### [Requirement]
This exercise needs the complete data reproduced exactly.
■ ■ ■ ■ ■
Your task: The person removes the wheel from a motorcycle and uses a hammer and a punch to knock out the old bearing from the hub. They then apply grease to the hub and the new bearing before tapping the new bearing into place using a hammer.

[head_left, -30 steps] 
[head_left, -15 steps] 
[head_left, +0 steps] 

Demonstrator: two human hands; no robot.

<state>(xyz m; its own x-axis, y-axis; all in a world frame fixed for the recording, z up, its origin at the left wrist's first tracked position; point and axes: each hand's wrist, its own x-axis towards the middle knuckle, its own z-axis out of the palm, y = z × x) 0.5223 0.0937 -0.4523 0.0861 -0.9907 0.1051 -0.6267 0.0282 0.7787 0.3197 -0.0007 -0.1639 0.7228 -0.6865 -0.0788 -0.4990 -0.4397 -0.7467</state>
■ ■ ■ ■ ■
### [Response]
Your task: The person removes the wheel from a motorcycle and uses a hammer and a punch to knock out the old bearing from the hub. They then apply grease to the hub and the new bearing before tapping the new bearing into place using a hammer.

[head_left, -30 steps] 
[head_left, -15 steps] 
[head_left, +0 steps] 

Demonstrator: two human hands; no robot.

<state>(xyz m; its own x-axis, y-axis; all in a world frame fixed for the recording, z up, its origin at the left wrist's first tracked position; point and axes: each hand's wrist, its own x-axis towards the middle knuckle, its own z-axis out of the palm, y = z × x) 0.5223 0.0937 -0.4523 0.0861 -0.9907 0.1051 -0.6267 0.0282 0.7787 0.3197 -0.0007 -0.1639 0.7228 -0.6865 -0.0788 -0.4990 -0.4397 -0.7467</state>

Nothing else is part of this output.